'''
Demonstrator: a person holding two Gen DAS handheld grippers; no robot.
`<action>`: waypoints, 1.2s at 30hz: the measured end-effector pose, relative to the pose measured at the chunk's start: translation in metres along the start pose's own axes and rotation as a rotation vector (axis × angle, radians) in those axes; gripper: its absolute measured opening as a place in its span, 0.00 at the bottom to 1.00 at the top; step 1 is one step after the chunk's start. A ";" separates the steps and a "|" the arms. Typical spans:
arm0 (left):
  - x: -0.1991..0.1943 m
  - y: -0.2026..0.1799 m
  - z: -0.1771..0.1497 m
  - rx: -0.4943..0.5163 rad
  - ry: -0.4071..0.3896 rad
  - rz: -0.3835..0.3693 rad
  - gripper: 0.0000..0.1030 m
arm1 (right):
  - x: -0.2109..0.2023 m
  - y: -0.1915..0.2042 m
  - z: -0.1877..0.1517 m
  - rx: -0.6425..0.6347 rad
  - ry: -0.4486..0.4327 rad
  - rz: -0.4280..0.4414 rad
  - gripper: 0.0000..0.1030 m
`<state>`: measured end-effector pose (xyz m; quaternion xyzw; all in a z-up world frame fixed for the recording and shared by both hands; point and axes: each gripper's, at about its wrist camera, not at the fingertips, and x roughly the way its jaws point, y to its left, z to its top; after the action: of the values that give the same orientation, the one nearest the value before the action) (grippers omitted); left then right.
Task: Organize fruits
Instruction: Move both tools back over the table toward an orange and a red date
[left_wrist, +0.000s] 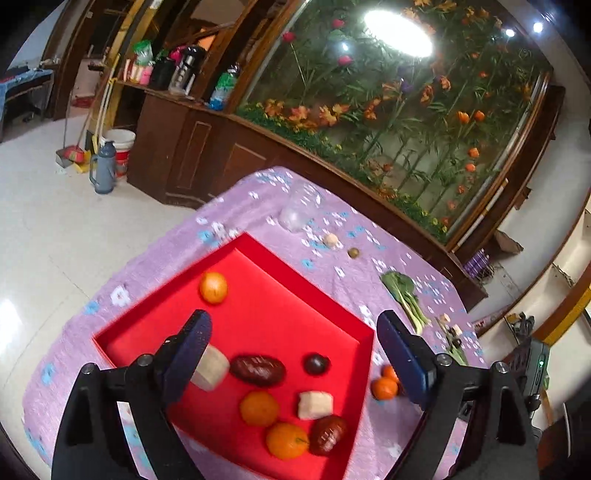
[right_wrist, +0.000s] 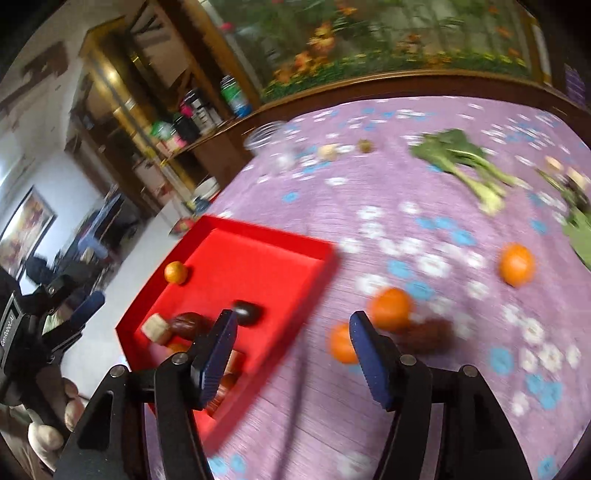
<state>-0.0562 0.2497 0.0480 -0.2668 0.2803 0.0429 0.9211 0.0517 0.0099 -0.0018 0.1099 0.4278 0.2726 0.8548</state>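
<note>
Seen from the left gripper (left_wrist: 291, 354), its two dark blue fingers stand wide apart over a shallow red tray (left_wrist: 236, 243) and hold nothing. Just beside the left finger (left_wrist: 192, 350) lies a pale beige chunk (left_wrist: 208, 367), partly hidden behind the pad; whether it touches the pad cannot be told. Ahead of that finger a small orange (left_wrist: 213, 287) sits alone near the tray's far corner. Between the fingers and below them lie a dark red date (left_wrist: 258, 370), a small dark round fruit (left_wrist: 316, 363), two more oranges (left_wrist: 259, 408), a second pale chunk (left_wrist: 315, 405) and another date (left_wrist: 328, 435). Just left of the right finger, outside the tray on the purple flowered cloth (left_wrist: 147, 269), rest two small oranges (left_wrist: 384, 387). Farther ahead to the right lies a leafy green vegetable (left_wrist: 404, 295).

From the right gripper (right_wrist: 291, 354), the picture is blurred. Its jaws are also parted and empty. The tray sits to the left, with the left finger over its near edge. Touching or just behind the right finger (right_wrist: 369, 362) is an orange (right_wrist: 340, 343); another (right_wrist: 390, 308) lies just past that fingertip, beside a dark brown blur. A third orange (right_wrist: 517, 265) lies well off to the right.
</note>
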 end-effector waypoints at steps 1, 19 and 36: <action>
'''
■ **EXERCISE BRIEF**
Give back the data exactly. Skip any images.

■ **COMPLETED TASK**
Demonstrator: a person holding two Gen DAS handheld grippers; no robot.
`<action>`: waypoints, 1.2s at 30hz: the measured end-effector pose, relative to the pose measured at the chunk's start: translation in metres along the start pose's own axes and rotation as a rotation vector (axis × angle, radians) in those axes; gripper: its absolute measured opening as a place in its span, 0.00 at the bottom to 1.00 at the top; step 1 is one step after the chunk's start. A ";" separates the steps and a "|" the arms. Typical spans:
arm0 (left):
  - x: -0.1991..0.1943 m
  - y: -0.2026..0.1799 m
  - z: -0.1771..0.1497 m
  - rx: -0.4943..0.5163 rad
  - ry: -0.4071..0.3896 rad
  - rz: -0.3835..0.3693 rad
  - gripper: 0.0000..0.1030 m
arm1 (right):
  - x: -0.2109..0.2023 m
  - y: -0.1915..0.2042 m
  - z: -0.1877..0.1517 m
  - rx: -0.6425..0.6347 rad
  - ry: -0.4486..0.4327 rad
  - rz: -0.4280..0.4414 rad
  - gripper: 0.0000..0.1030 m
`<state>`: measured end-effector pose (xyz m; quaternion xyzw; all in a z-up world frame fixed for the recording and shared by both hands; point and axes: each gripper's, at about its wrist camera, not at the fingertips, and x roughly the way its jaws point, y to its left, z to its top; after the action: of the values that give the same orientation, the one nearest the value before the action) (grippers omitted); left then right.
Task: Organize fruits
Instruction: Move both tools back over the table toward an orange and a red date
[left_wrist, +0.000s] 
[right_wrist, +0.000s] 
<state>-0.0562 0.2497 0.0480 -0.2668 0.2803 0.0429 0.9211 0.0517 0.0099 -0.0018 0.1099 0.4278 0.2726 0.8548</state>
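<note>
Seen from the left gripper (left_wrist: 291, 354), its two dark blue fingers stand wide apart over a shallow red tray (left_wrist: 236, 243) and hold nothing. Just beside the left finger (left_wrist: 192, 350) lies a pale beige chunk (left_wrist: 208, 367), partly hidden behind the pad; whether it touches the pad cannot be told. Ahead of that finger a small orange (left_wrist: 213, 287) sits alone near the tray's far corner. Between the fingers and below them lie a dark red date (left_wrist: 258, 370), a small dark round fruit (left_wrist: 316, 363), two more oranges (left_wrist: 259, 408), a second pale chunk (left_wrist: 315, 405) and another date (left_wrist: 328, 435). Just left of the right finger, outside the tray on the purple flowered cloth (left_wrist: 147, 269), rest two small oranges (left_wrist: 384, 387). Farther ahead to the right lies a leafy green vegetable (left_wrist: 404, 295).

From the right gripper (right_wrist: 291, 354), the picture is blurred. Its jaws are also parted and empty. The tray sits to the left, with the left finger over its near edge. Touching or just behind the right finger (right_wrist: 369, 362) is an orange (right_wrist: 340, 343); another (right_wrist: 390, 308) lies just past that fingertip, beside a dark brown blur. A third orange (right_wrist: 517, 265) lies well off to the right.
</note>
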 end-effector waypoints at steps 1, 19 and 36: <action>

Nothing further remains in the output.